Segment Open

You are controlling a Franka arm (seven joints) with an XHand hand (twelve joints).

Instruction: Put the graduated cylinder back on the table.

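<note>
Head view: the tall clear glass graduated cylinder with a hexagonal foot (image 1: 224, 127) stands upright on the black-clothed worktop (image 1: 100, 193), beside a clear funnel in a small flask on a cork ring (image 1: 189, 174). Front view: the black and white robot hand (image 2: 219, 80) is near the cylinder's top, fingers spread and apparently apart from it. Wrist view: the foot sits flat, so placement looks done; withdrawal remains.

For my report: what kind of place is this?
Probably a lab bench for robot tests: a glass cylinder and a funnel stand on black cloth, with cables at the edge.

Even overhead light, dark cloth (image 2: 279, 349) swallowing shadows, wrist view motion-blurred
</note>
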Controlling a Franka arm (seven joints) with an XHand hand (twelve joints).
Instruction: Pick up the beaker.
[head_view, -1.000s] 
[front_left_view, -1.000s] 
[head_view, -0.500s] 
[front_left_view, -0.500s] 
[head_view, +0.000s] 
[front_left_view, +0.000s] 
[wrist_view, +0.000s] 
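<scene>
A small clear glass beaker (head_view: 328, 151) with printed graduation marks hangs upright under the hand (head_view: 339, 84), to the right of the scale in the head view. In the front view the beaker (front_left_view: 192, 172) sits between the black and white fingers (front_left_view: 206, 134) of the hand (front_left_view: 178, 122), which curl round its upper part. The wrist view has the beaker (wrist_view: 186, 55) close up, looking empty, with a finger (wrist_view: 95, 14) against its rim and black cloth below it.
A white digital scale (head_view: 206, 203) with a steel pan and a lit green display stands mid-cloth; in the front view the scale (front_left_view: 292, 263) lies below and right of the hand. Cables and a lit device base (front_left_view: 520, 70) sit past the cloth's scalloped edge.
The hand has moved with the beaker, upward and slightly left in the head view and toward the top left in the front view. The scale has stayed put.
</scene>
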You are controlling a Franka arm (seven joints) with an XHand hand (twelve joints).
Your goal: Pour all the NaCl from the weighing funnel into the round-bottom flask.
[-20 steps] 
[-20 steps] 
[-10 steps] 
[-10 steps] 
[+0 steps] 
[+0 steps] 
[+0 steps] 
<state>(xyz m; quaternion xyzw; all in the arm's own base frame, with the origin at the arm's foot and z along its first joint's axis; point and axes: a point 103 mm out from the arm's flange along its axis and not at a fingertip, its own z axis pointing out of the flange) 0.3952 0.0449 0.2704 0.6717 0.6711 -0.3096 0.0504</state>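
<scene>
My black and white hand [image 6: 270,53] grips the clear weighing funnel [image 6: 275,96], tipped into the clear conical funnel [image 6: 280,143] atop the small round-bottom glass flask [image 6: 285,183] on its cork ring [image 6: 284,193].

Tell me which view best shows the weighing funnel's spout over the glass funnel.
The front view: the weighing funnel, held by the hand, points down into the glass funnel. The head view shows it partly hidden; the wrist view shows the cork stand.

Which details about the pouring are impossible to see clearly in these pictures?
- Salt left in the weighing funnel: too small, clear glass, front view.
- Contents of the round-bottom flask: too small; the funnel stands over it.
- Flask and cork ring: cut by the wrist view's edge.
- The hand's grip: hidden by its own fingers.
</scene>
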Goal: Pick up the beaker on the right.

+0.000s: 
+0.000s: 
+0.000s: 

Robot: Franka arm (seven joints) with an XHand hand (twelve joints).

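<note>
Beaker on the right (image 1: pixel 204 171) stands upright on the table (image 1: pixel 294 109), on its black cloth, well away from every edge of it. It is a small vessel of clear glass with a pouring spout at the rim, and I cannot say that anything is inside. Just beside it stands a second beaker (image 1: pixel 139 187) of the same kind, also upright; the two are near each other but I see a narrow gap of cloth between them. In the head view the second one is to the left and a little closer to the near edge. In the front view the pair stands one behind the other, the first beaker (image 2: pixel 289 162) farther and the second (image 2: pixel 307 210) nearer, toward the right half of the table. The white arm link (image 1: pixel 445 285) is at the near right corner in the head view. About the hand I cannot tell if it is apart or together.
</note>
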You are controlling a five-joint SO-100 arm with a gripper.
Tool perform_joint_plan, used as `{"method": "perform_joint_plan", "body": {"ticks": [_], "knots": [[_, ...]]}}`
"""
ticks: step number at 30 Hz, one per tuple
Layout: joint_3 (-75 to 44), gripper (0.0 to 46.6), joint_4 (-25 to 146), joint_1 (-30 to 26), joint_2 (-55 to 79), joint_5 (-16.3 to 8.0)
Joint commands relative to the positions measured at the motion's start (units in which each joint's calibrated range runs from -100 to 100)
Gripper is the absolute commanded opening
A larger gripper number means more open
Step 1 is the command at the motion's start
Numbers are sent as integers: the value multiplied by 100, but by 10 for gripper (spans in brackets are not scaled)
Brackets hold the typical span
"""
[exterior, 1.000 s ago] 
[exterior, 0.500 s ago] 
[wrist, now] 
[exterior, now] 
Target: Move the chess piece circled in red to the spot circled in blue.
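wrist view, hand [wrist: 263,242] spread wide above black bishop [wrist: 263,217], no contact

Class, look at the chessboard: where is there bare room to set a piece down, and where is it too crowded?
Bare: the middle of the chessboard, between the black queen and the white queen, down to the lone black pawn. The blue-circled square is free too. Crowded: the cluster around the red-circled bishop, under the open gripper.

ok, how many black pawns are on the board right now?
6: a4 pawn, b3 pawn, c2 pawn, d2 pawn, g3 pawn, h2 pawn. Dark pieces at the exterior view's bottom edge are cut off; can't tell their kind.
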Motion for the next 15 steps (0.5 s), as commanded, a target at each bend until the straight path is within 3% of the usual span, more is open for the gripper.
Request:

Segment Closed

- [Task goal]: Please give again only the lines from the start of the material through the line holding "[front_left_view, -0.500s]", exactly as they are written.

- [Response area]:
You are controlling a Franka arm (seven joints) with an XHand hand (twelve joints).

Instruction: Put the graduated cylinder back on the table.

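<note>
Head view: the tall clear glass graduated cylinder with a hexagonal foot (image 1: 224, 127) stands upright on the black-clothed worktop (image 1: 100, 193), beside a clear funnel in a small flask on a cork ring (image 1: 189, 174). Front view: the black and white robot hand (image 2: 219, 80) is near the cylinder's top, fingers spread and apparently apart from it. Wrist view: the foot sits flat, so placement looks done; withdrawal remains.

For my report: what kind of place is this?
Probably a lab bench for robot tests: a glass cylinder and a funnel stand on black cloth, with cables at the edge.

Even overhead light, dark cloth (image 2: 279, 349) swallowing shadows, wrist view motion-blurred
</note>
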Controlling a Franka arm (seven joints) with an XHand hand (twelve joints).
Instruction: Pick up the beaker.
[head_view, -1.000s] 
[front_left_view, -1.000s] 
[head_view, -0.500s] 
[front_left_view, -0.500s] 

That completes the answer to the exercise.